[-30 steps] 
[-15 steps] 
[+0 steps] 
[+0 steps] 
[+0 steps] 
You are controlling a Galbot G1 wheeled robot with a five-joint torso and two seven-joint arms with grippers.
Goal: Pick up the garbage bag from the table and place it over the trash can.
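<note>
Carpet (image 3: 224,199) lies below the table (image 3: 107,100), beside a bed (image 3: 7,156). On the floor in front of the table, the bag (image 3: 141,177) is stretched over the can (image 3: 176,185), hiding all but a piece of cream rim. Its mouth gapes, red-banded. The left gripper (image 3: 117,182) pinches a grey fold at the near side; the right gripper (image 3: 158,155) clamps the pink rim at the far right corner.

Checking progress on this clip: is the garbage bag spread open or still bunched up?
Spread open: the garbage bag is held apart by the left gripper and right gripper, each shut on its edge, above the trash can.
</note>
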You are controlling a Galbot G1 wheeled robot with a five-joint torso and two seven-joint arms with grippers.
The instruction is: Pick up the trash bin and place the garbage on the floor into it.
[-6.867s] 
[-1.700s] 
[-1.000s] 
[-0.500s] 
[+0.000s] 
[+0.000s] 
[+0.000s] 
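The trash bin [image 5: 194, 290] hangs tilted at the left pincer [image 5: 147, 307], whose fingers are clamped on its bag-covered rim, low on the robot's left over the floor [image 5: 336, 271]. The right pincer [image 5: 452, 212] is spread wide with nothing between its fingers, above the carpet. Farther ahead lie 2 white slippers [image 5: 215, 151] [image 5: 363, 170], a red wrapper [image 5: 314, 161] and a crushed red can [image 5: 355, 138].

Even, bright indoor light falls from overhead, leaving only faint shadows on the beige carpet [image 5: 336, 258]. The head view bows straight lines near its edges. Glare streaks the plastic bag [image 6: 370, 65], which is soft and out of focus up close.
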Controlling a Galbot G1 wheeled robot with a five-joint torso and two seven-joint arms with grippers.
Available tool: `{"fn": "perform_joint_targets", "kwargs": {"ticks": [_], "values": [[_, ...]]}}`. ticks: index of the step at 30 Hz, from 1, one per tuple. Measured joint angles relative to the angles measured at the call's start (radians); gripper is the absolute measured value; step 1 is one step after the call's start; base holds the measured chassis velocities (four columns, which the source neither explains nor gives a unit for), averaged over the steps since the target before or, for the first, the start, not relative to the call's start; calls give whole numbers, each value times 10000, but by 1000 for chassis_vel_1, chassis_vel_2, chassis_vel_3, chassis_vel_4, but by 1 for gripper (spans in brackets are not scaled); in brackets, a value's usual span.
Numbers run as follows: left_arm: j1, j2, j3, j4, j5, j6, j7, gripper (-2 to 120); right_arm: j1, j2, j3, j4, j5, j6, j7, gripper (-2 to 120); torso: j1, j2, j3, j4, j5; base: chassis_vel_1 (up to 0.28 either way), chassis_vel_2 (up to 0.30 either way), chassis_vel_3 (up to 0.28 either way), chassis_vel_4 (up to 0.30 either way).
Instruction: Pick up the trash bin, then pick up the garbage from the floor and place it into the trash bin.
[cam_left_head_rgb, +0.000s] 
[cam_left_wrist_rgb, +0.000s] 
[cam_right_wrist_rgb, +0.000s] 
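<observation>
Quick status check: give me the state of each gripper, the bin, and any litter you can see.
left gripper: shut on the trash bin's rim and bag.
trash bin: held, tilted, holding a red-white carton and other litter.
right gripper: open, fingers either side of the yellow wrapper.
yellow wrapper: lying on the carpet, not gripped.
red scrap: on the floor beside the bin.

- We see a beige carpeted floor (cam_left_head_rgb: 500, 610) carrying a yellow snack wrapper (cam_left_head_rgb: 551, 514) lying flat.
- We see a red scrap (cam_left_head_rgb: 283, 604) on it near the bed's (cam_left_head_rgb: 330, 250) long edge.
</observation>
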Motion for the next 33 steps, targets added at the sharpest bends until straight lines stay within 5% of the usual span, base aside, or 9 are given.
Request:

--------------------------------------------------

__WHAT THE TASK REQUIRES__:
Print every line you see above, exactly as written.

__SOLUTION TO THE PROBLEM__:
[-30 steps] 
[-15 steps] 
[+0 steps] 
[+0 steps] 
[+0 steps] 
You are controlling a Galbot G1 wheeled robot with a five-joint torso and two seven-joint arms with grippers.
Goal: Pick up the garbage bag from the table and place it over the trash can.
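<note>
Carpet (image 3: 224,199) lies below the table (image 3: 107,100), beside a bed (image 3: 7,156). On the floor in front of the table, the bag (image 3: 141,177) is stretched over the can (image 3: 176,185), hiding all but a piece of cream rim. Its mouth gapes, red-banded. The left gripper (image 3: 117,182) pinches a grey fold at the near side; the right gripper (image 3: 158,155) clamps the pink rim at the far right corner.

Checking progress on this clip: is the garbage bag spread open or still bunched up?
Spread open: the garbage bag is held apart by the left gripper and right gripper, each shut on its edge, above the trash can.
</note>
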You are controlling a Galbot G1 wheeled robot with a five-joint torso and two seven-joint arms with grippers.
The instruction is: Pick up the trash bin and place the garbage on the floor into it.
[-6.867s] 
[-1.700s] 
[-1.000s] 
[-0.500s] 
[+0.000s] 
[+0.000s] 
[+0.000s] 
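The trash bin [image 5: 194, 290] hangs tilted at the left pincer [image 5: 147, 307], whose fingers are clamped on its bag-covered rim, low on the robot's left over the floor [image 5: 336, 271]. The right pincer [image 5: 452, 212] is spread wide with nothing between its fingers, above the carpet. Farther ahead lie 2 white slippers [image 5: 215, 151] [image 5: 363, 170], a red wrapper [image 5: 314, 161] and a crushed red can [image 5: 355, 138].

Even, bright indoor light falls from overhead, leaving only faint shadows on the beige carpet [image 5: 336, 258]. The head view bows straight lines near its edges. Glare streaks the plastic bag [image 6: 370, 65], which is soft and out of focus up close.
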Controlling a Galbot G1 wheeled robot with a five-joint torso and two seven-joint arms with grippers.
Available tool: `{"fn": "perform_joint_targets", "kwargs": {"ticks": [_], "values": [[_, ...]]}}`. ticks: index of the step at 30 Hz, from 1, one per tuple. Measured joint angles relative to the angles measured at the call's start (radians); gripper is the absolute measured value; step 1 is one step after the call's start; base holds the measured chassis velocities (four columns, which the source neither explains nor gives a unit for), averaged over the steps since the target before or, for the first, the start, not relative to the call's start; calls give whole numbers, each value times 10000, but by 1000 for chassis_vel_1, chassis_vel_2, chassis_vel_3, chassis_vel_4, but by 1 for gripper (spans in brackets are not scaled); in brackets, a value's usual span.
Numbers run as follows: left_arm: j1, j2, j3, j4, j5, j6, j7, gripper (-2 to 120); right_arm: j1, j2, j3, j4, j5, j6, j7, gripper (-2 to 120); torso: j1, j2, j3, j4, j5; base: chassis_vel_1 (up to 0.28 either way), chassis_vel_2 (up to 0.30 either way), chassis_vel_3 (up to 0.28 either way), chassis_vel_4 (up to 0.30 either way).
Instruction: Pick up the trash bin, then pick up the garbage from the floor and place it into the trash bin.
[cam_left_head_rgb, +0.000s] 
[cam_left_wrist_rgb, +0.000s] 
[cam_right_wrist_rgb, +0.000s] 
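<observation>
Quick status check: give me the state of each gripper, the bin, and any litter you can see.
left gripper: shut on the trash bin's rim and bag.
trash bin: held, tilted, holding a red-white carton and other litter.
right gripper: open, fingers either side of the yellow wrapper.
yellow wrapper: lying on the carpet, not gripped.
red scrap: on the floor beside the bin.

- We see a beige carpeted floor (cam_left_head_rgb: 500, 610) carrying a yellow snack wrapper (cam_left_head_rgb: 551, 514) lying flat.
- We see a red scrap (cam_left_head_rgb: 283, 604) on it near the bed's (cam_left_head_rgb: 330, 250) long edge.
</observation>
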Motion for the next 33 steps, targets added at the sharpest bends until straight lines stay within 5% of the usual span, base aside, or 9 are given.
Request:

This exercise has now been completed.